A typical inkjet printer reproduces an image by ejecting small drops of ink from a printhead containing nozzles, where the ink drops land on a receiver medium (typically paper) to form ink dots. A typical inkjet printer reproduces a color image by using a set of color inks, usually cyan, magenta, yellow, and black. It is well known in the field of inkjet printing that if ink drops placed at neighboring locations on the page are printed at the same time, then the ink drops tend to flow together on the surface of the page before they soak into the page. This can give the reproduced image an undesirable grainy or noisy appearance often referred to as “coalescence”. It is known that the amount of coalescence present in the printed image is related to the amount of time that elapses between printing adjacent dots. As the time delay between printing adjacent dots increases, the amount of coalescence decreases, thereby improving the image quality. There are many techniques present in the prior art that describe methods of increasing the time delay between printing adjacent dots using methods referred to as “interlacing”, “print masking”, or “multipass printing”. There are also techniques present in the prior art for reducing one-dimensional periodic artifacts referred to as “bands” or “banding.” This is achieved by advancing the paper by an increment less than the printhead width, so that successive passes or “swaths” of the printhead overlap. The techniques of print masking and swath overlapping are typically combined. See, for example, U.S. Pat. Nos. 4,967,203 and 5,992,962. The term “print masking” generically means printing subsets of the image pixels in multiple partially overlapping passes of the printhead relative to a receiver medium.
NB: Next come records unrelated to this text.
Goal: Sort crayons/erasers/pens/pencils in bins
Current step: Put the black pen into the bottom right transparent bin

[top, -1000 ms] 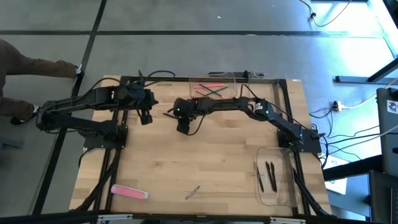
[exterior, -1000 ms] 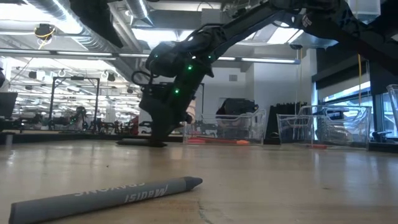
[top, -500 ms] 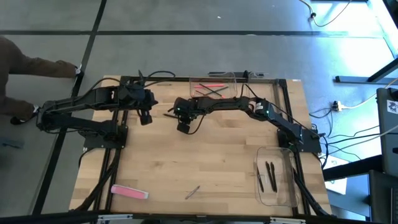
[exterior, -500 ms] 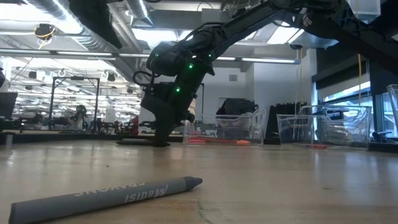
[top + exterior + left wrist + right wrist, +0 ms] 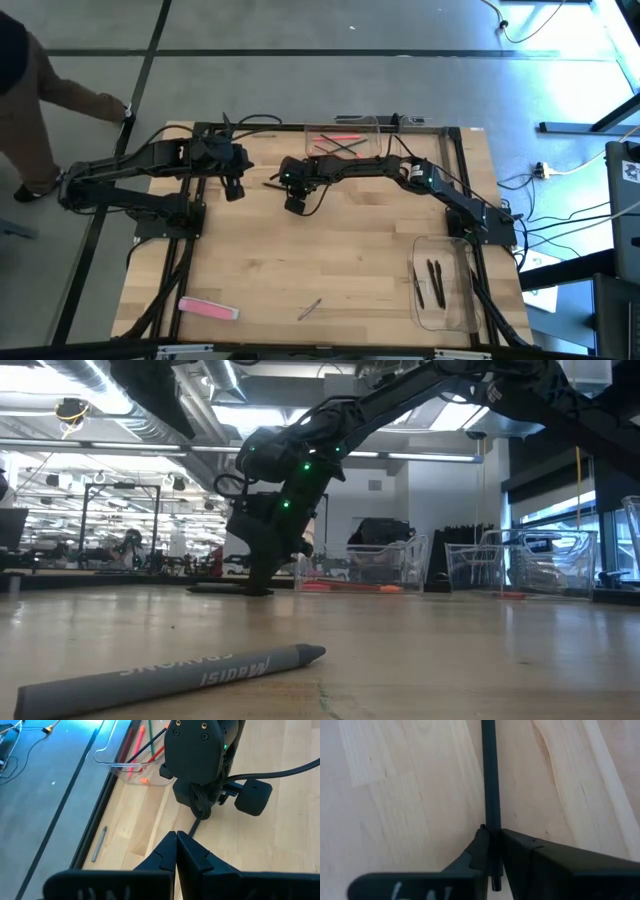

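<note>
My right gripper (image 5: 288, 185) is down at the table's far middle, shut on a thin dark stick (image 5: 490, 775) that lies on the wood; it also shows in the low view (image 5: 255, 582). My left gripper (image 5: 235, 190) is shut and empty at the far left, its fingertips (image 5: 176, 840) above the table. A clear bin (image 5: 340, 140) at the far edge holds red, pink and green sticks. Another clear bin (image 5: 445, 285) at the near right holds black pens. A pink eraser (image 5: 208, 308) and a grey crayon (image 5: 310, 308) lie flat near the front edge. My right gripper pinches the dark stick near one end (image 5: 493, 832) between its two fingers, which lie across it. The fingers come from above, pointing down. The rest of the stick (image 5: 222, 588) lies flat on the table, running away from the fingers.
Black frame bars (image 5: 190, 200) cross the table under each arm. A short grey stick (image 5: 99, 844) lies by the far edge beside the far bin. Open wood lies between the arms and the front edge. A person (image 5: 30, 90) stands off the table's left.
The person at the left has moved closer into the high view. Both arms have kept still.
</note>
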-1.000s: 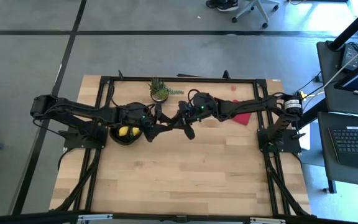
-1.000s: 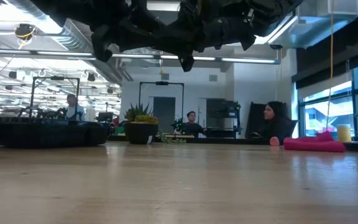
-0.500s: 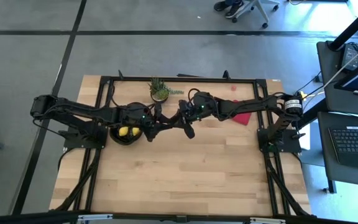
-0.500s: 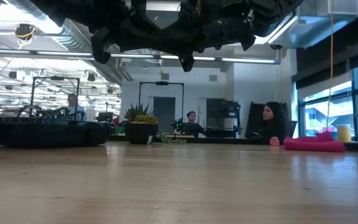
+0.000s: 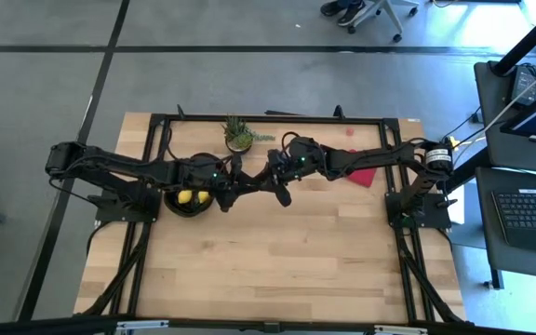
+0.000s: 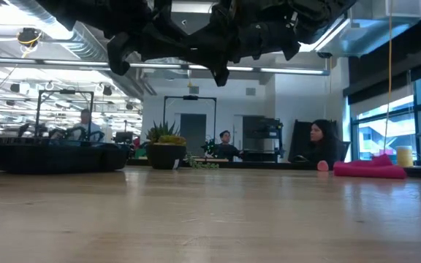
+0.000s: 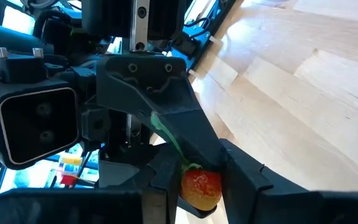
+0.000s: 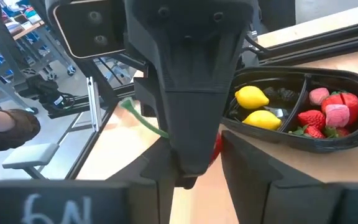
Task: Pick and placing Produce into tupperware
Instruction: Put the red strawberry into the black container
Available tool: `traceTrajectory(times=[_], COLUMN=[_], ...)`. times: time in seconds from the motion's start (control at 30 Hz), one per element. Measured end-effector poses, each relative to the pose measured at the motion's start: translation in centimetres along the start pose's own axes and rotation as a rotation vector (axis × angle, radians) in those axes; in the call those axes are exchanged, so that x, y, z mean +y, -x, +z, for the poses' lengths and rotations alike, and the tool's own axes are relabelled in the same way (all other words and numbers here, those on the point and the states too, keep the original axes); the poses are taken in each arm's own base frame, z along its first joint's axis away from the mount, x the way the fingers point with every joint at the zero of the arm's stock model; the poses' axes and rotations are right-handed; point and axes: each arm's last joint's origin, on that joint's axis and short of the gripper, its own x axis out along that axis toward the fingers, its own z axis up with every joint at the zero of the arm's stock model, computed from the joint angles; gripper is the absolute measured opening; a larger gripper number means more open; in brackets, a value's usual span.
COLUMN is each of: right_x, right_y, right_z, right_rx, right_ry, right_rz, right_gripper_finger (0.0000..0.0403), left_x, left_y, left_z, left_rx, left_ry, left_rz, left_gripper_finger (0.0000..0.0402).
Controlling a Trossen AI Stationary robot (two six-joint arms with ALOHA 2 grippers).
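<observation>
The tupperware (image 8: 303, 112) at center-left of the high view already holds lemons (image 8: 252, 98) and strawberries. Above the desk (image 5: 277, 251), both grippers meet mid-handover around one strawberry (image 7: 201, 186); which gripper grips it I cannot tell.

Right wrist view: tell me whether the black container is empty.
No: the black container holds two yellow lemons in one compartment and red strawberries in the next.

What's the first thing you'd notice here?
Two black robot arms meet nose to nose above the middle of the table, passing a tiny red strawberry between the left gripper and the right gripper. Beside them sits a black container holding yellow lemons and more red fruit.
</observation>
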Motion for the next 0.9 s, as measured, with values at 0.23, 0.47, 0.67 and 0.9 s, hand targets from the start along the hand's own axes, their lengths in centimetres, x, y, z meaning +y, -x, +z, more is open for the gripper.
traceTrajectory(times=[0.23,0.47,0.67,0.9], right_x=[-0.2,-0.8,-0.9,-1.1], right_y=[0.0,0.3,0.3,0.7], right_z=[-0.1,-0.2,0.1,0.0], right_rx=[0.009,0.024,0.08,0.177], right_ry=[-0.001,-0.019,-0.037,-0.068], right_rz=[-0.014,-0.039,-0.05,-0.038], right_gripper_finger=[0.0129,0.0128,0.0129,0.0129], left_x=[0.0,-0.3,-0.8,-1.7], left_y=[0.0,0.0,0.1,0.6], left_z=[-0.1,-0.4,-0.8,-2.3], left_rx=[0.037,0.099,0.181,0.442], left_ry=[0.001,0.056,0.062,0.072], left_rz=[0.01,-0.003,-0.028,-0.018], left_gripper_finger=[0.0074,0.0065,0.0056,0.0027])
Another attribute of modem inkjet printers is that they typically possess the ability to vary (over some range) the amount of each ink that is deposited at a given location on the page. Inkjet printers with this capability are referred to as “multitone” inkjet printers because they can produce multiple density tones at each location on the page. Some multitone inkjet printers achieve this by varying the volume of the ink drop produced by the nozzle by changing the electrical signals sent to the nozzle or by varying the diameter of the nozzle. See for example U.S. Pat. No. 4,746,935. Other multitone inkjet printers produce a variable number of smaller, fixed size droplets that are ejected by the nozzle, all of which are intended to merge together and land at the same location on the page. See for example U.S. Pat. No. 5,416,612. These techniques allow the printer to vary the size or optical density of a given ink dot, which produces a range of density levels at each location, thereby improving the image quality.
Another common way for a multitone inkjet printer to achieve multiple density levels is to print a small amount of ink at a given location on several different passes of the printhead over that location. This results in the ability to produce a greater number of density levels than the nozzle can fundamentally eject, due to the build up of ink at the given location over several passes. See, for example, U.S. Pat. No. 5,923,349.
In U.S. Pat. No. 5,790,150, Lidke et al. disclose a method where multiple passes are made over the page before the page is advanced. In each pass, the pattern of dots in the data swath is constructed with sufficient spacing between the dots such that the printhead can be scanned across the page at a velocity that is higher than the firing frequency limit of the nozzles.
In U.S. Pat. No. 6,206,502, Kato et al. disclose a print masking method in which nozzles at the ends of the printhead print with lower duty than nozzles near the center of the printhead, thereby reducing the possibility of banding artifacts occurring at the boundaries between successive printed swaths.
In U.S. Pat. No. 6,238,037, Overall et al. disclose a print masking method for a multilevel inkjet printer in which the print mask contains a set of threshold values. A dot will print at a given location on a given pass if the multitone code value for that pixel is greater than the threshold for that pass. This method requires that if a dot gets printed at a given pixel on pass N, then it also must receive dots on passes 0 through N-1.
In U.S. Pat. No. 6,454,389, Couwenhoven et al. disclose a print masking method suitable for multilevel inkjet printers that can produce multiple sized ink drops.
In all of the above mentioned inkjet printers, the designer of the printer is faced with the task of splitting the image data into multiple memory buffers corresponding to the multiple passes of the printhead. It is believed that the prior art methods are constrained so that the dot patterns printed corresponding to one multitone level are highly correlated with the dot patterns printed corresponding to another multitone level. This restriction can lead to undesirable print artifacts or excessive or unbalanced use of some nozzles. Therefore there is a need for improvement over the prior art in the area of multipass printing to support multitone ink jet printers which eject multiple drops at a given location on several different passes.